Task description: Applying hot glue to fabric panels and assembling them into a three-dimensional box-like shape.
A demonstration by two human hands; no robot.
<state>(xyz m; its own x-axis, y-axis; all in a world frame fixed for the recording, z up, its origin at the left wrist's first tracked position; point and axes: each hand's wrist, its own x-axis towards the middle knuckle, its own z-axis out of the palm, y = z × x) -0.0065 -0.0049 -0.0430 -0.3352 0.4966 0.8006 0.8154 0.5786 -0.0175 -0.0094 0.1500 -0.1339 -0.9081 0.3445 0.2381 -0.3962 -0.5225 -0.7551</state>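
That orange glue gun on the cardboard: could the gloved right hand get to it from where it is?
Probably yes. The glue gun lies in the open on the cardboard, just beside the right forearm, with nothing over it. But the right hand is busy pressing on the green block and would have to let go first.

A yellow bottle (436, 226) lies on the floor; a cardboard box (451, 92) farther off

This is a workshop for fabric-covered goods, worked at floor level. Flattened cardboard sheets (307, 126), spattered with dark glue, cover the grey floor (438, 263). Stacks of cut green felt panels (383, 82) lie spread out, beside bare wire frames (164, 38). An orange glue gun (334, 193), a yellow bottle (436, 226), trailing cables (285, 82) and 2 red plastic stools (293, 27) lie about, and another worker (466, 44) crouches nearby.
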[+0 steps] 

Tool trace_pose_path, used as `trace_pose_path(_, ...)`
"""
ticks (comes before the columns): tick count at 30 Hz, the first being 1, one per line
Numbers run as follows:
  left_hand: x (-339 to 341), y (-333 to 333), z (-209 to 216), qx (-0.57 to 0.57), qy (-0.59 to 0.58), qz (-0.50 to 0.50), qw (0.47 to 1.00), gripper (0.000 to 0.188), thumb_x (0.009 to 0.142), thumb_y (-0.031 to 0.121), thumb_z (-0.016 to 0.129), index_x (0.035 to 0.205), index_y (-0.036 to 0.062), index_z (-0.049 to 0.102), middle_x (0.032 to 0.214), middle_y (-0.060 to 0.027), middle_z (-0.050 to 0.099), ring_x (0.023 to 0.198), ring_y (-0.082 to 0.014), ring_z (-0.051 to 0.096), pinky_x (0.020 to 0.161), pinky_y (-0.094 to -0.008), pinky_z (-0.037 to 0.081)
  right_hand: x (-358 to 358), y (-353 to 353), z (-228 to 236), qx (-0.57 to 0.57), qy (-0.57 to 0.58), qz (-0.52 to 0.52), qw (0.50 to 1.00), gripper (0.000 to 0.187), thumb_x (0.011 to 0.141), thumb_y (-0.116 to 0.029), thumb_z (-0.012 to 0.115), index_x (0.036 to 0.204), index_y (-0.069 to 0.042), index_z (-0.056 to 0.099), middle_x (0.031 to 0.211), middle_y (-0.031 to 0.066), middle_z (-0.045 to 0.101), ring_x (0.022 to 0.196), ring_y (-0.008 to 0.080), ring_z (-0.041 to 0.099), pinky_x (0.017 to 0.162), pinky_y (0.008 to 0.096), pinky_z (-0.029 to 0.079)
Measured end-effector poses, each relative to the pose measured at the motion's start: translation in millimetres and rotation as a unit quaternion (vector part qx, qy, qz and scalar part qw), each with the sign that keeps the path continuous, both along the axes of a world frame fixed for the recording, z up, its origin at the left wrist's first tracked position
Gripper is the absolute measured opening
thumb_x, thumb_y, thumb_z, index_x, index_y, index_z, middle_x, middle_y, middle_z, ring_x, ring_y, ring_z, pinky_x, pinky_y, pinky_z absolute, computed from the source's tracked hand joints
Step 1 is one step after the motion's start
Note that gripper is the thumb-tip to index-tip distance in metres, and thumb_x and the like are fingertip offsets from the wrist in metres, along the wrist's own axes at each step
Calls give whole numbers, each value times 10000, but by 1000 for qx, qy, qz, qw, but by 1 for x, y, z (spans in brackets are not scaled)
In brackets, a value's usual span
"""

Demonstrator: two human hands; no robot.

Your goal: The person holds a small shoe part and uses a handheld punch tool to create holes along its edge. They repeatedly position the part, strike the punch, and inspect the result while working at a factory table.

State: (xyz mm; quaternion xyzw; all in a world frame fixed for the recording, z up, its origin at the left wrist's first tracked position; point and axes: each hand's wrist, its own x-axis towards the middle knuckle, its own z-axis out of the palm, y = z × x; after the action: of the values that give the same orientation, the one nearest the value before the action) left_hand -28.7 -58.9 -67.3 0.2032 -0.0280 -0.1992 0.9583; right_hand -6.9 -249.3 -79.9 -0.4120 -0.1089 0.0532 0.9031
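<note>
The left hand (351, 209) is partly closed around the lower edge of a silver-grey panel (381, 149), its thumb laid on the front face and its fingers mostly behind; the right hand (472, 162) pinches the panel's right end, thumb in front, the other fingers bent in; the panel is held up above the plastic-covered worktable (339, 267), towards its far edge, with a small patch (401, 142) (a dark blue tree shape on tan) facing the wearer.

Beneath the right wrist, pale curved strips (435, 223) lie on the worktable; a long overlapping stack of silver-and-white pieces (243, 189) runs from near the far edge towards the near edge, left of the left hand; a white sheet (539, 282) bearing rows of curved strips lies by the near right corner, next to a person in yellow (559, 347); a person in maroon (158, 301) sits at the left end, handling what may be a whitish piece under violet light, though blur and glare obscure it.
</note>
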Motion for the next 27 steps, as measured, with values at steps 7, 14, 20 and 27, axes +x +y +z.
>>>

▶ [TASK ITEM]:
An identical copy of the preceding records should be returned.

▶ [REPLY]:
Task description: Applying hot glue to fabric panels and assembling them into a three-dimensional box-like shape.
A demonstration by two human hands; no robot.
<state>(xyz m; its own x-axis, y-axis; all in a world frame fixed for the recording, z up, its origin at the left wrist's first tracked position; point and axes: each hand's wrist, its own x-axis towards the middle knuckle, its own z-axis out of the palm, y = z × x) -0.0065 -0.0049 -0.0430 -0.3352 0.4966 0.8006 0.8154 0.5786 -0.0175 -0.0094 0.1500 -0.1339 -0.9081 0.3445 0.2381 -0.3962 -0.5225 -0.7551</state>
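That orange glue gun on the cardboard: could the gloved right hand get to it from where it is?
Probably yes. The glue gun lies in the open on the cardboard, just beside the right forearm, with nothing over it. But the right hand is busy pressing on the green block and would have to let go first.

A yellow bottle (436, 226) lies on the floor; a cardboard box (451, 92) farther off

This is a workshop for fabric-covered goods, worked at floor level. Flattened cardboard sheets (307, 126), spattered with dark glue, cover the grey floor (438, 263). Stacks of cut green felt panels (383, 82) lie spread out, beside bare wire frames (164, 38). An orange glue gun (334, 193), a yellow bottle (436, 226), trailing cables (285, 82) and 2 red plastic stools (293, 27) lie about, and another worker (466, 44) crouches nearby.
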[+0 steps] 

Tool trace_pose_path, used as `trace_pose_path(_, ...)`
"""
ticks (comes before the columns): tick count at 30 Hz, the first being 1, one per line
Numbers run as follows:
  left_hand: x (-339 to 341), y (-333 to 333), z (-209 to 216), qx (-0.57 to 0.57), qy (-0.59 to 0.58), qz (-0.50 to 0.50), qw (0.47 to 1.00), gripper (0.000 to 0.188), thumb_x (0.009 to 0.142), thumb_y (-0.031 to 0.121), thumb_z (-0.016 to 0.129), index_x (0.035 to 0.205), index_y (-0.036 to 0.062), index_z (-0.049 to 0.102), middle_x (0.032 to 0.214), middle_y (-0.060 to 0.027), middle_z (-0.050 to 0.099), ring_x (0.023 to 0.198), ring_y (-0.082 to 0.014), ring_z (-0.051 to 0.096), pinky_x (0.020 to 0.161), pinky_y (-0.094 to -0.008), pinky_z (-0.037 to 0.081)
  right_hand: x (-358 to 358), y (-353 to 353), z (-228 to 236), qx (-0.57 to 0.57), qy (-0.57 to 0.58), qz (-0.52 to 0.52), qw (0.50 to 1.00), gripper (0.000 to 0.187), thumb_x (0.011 to 0.141), thumb_y (-0.116 to 0.029), thumb_z (-0.012 to 0.115), index_x (0.036 to 0.204), index_y (-0.069 to 0.042), index_z (-0.056 to 0.099), middle_x (0.031 to 0.211), middle_y (-0.031 to 0.066), middle_z (-0.045 to 0.101), ring_x (0.022 to 0.196), ring_y (-0.008 to 0.080), ring_z (-0.041 to 0.099), pinky_x (0.017 to 0.162), pinky_y (0.008 to 0.096), pinky_z (-0.029 to 0.079)
Measured end-effector poses, each relative to the pose measured at the motion's start: translation in millimetres and rotation as a unit quaternion (vector part qx, qy, qz and scalar part qw), each with the sign that keeps the path continuous, both along the axes of a world frame fixed for the recording, z up, its origin at the left wrist's first tracked position
Gripper is the absolute measured opening
thumb_x, thumb_y, thumb_z, index_x, index_y, index_z, middle_x, middle_y, middle_z, ring_x, ring_y, ring_z, pinky_x, pinky_y, pinky_z absolute, computed from the source's tracked hand joints
Step 1 is one step after the motion's start
Note that gripper is the thumb-tip to index-tip distance in metres, and thumb_x and the like are fingertip offsets from the wrist in metres, along the wrist's own axes at each step
Calls give whole numbers, each value times 10000, but by 1000 for qx, qy, qz, qw, but by 1 for x, y, z (spans in brackets are not scaled)
In brackets, a value's usual span
"""

Demonstrator: two human hands; no robot.

Your goal: The person holds a small shoe part and uses a handheld punch tool to create holes along its edge. They repeatedly position the part, strike the punch, and inspect the result while working at a factory table.

State: (xyz mm; quaternion xyzw; all in a world frame fixed for the recording, z up, its origin at the left wrist's first tracked position; point and axes: each hand's wrist, its own x-axis towards the middle knuckle, its own z-axis out of the palm, y = z × x; after the action: of the values that give the same orientation, the one nearest the value before the action) left_hand -28.7 -58.9 -67.3 0.2032 -0.0280 -0.1992 0.9583; right_hand -6.9 -249.3 -79.9 -0.4120 -0.1089 0.0532 0.9031
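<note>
The left hand (351, 209) is partly closed around the lower edge of a silver-grey panel (381, 149), its thumb laid on the front face and its fingers mostly behind; the right hand (472, 162) pinches the panel's right end, thumb in front, the other fingers bent in; the panel is held up above the plastic-covered worktable (339, 267), towards its far edge, with a small patch (401, 142) (a dark blue tree shape on tan) facing the wearer.

Beneath the right wrist, pale curved strips (435, 223) lie on the worktable; a long overlapping stack of silver-and-white pieces (243, 189) runs from near the far edge towards the near edge, left of the left hand; a white sheet (539, 282) bearing rows of curved strips lies by the near right corner, next to a person in yellow (559, 347); a person in maroon (158, 301) sits at the left end, handling what may be a whitish piece under violet light, though blur and glare obscure it.
</note>
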Motion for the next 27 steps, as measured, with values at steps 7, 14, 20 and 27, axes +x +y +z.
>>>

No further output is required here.